Apa yang terjadi ini kata Suyono, seharusnya menjadi tamparan bagi seluruh stake holder yang ada di daerah ini. Tidak hanya, BNNP saja. Sebab, kata dia, pencegahan dan pemberantasan Narkoba di Sulawesi Tengah, terkesan hanya dibebankan kepada BNN semata, tanpa ada campur tangan pihak lain, seperti Pemerintah Daerah. “Padahal sudah sangat jelas dalam Instruksi Presiden tentang pencegahan Narkoba, seluruh stake holder, utamanya Pemerintah Daerah dapat terlibat aktif dalam pencegahannya. Namun, itu kami lihat masih setengah hati,” sebut Suyono.
Khusus untuk Pemerintah Provinsi, lanjut Suyono, sudah ada sedikit upaya, melalui Gubernur Sulteng untuk membuat Peraturan Gubernur (Pergub) tentang pencegahan Narkoba. Sayangnya, tindak lanjut sejumlah Organisasi Perangkat Daerah (OPD) terkait untuk menindaklanjuti Pergub tersebut, belum terlihat. “Padahal Pergub sudah ada, minimal pencegahan di internal saja dengan melakukan tes urine kepada ASN secara berkala. Tapi itu belum terlihat,” katanya.
Kota Palu sendiri, yang notabenenya merupakan salah satu daerah yang menjadi pusat peredaran Narkoba, belum ada upaya nyata dari Pemerintah Kota, membuat rencana aksi Pencegahan dan Pemberantasan Penyalahgunaan dan Peredaran Gelap Narkotika, serta Prekursor Narkotika (P4GN). Disampaikan Suyono, dalam Instruksi Presiden Nomor 6 Tahun 2018, sudah dijelaskan bahwa Kepala Daerah, memiliki tanggungjawab dalam pencegahan terhadap Narkotika. “Ini yang kami pertanyakan, tanggungjawabnya sudah sampai di mana?. Kalau mau melihat keseriusan para kepala daerah dalam pencegahan Narkoba, lihat saja berapa porsi anggaran mereka untuk pencegahan Narkoba,” sindir Suyono.

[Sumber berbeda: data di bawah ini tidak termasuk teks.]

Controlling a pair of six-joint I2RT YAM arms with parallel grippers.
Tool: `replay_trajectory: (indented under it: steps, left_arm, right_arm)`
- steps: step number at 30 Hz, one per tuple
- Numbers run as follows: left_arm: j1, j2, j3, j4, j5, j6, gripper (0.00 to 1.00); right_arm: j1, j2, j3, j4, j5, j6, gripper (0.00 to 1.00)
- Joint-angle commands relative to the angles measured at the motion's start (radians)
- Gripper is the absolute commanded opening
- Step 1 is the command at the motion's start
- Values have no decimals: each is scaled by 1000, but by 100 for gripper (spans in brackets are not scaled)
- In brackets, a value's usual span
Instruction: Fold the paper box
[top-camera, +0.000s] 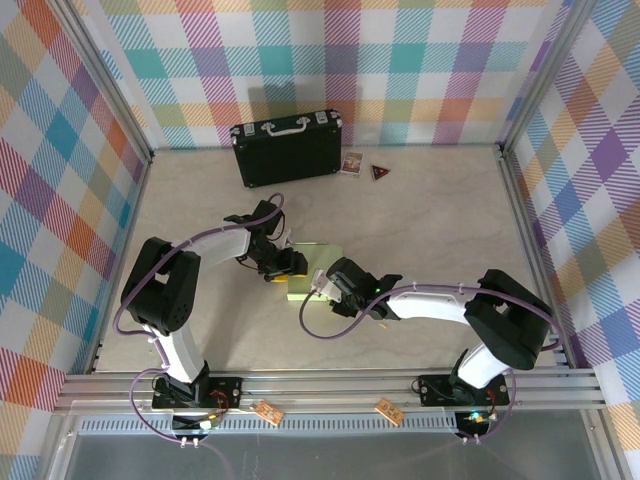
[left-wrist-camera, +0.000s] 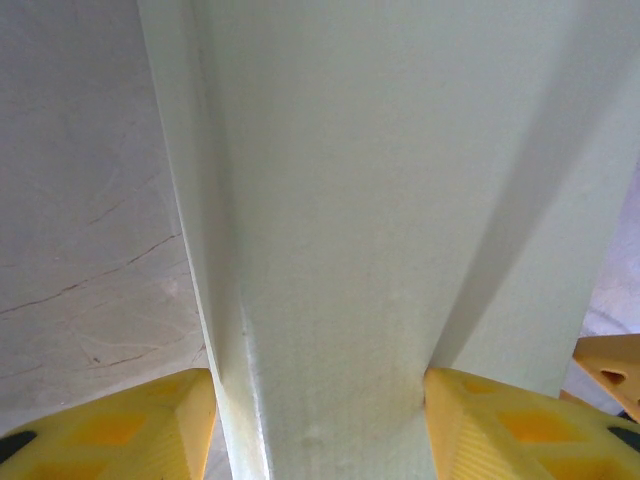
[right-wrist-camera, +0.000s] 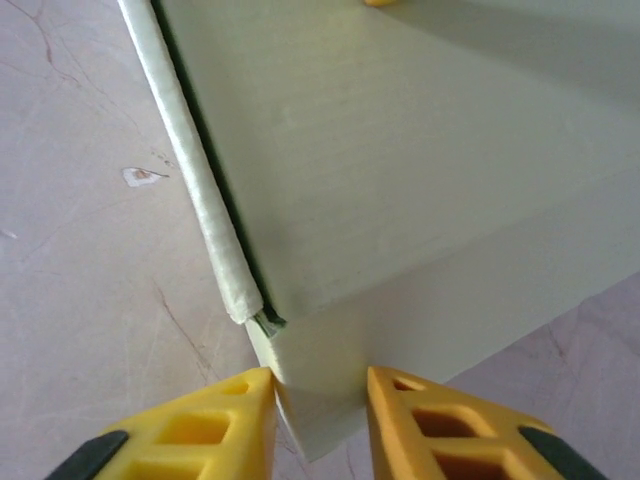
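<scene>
My left gripper (left-wrist-camera: 318, 410): yellow fingers (left-wrist-camera: 110, 430) clamped on a creased panel of the paper box (left-wrist-camera: 380, 180), pads touching both sides. My right gripper (right-wrist-camera: 320, 390): narrow, pinching a corner of the box, pads against it. Box sits mid-table (top-camera: 430, 220) between my two arms, well apart from the black case (top-camera: 288, 148) at the back.
</scene>
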Motion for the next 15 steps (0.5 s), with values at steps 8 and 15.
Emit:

Suyono sendiri mengaku berbagai upaya untuk menggugah keterlibatan para pejabat ini, sudah sering di lakukan. Dia pun sudah menawarkan berbagai konsep pemberantasan serta pencegahan di sejumlah daerah yang rawan Narkoba, namun masih minim dukungan. “Saya sudah ajak ayo bersama, alasannya tidak ada anggaran. Padahal, bukan kami yang minta anggarannya, silahkan kasih ke OPD yang berwenang,” tegasnya.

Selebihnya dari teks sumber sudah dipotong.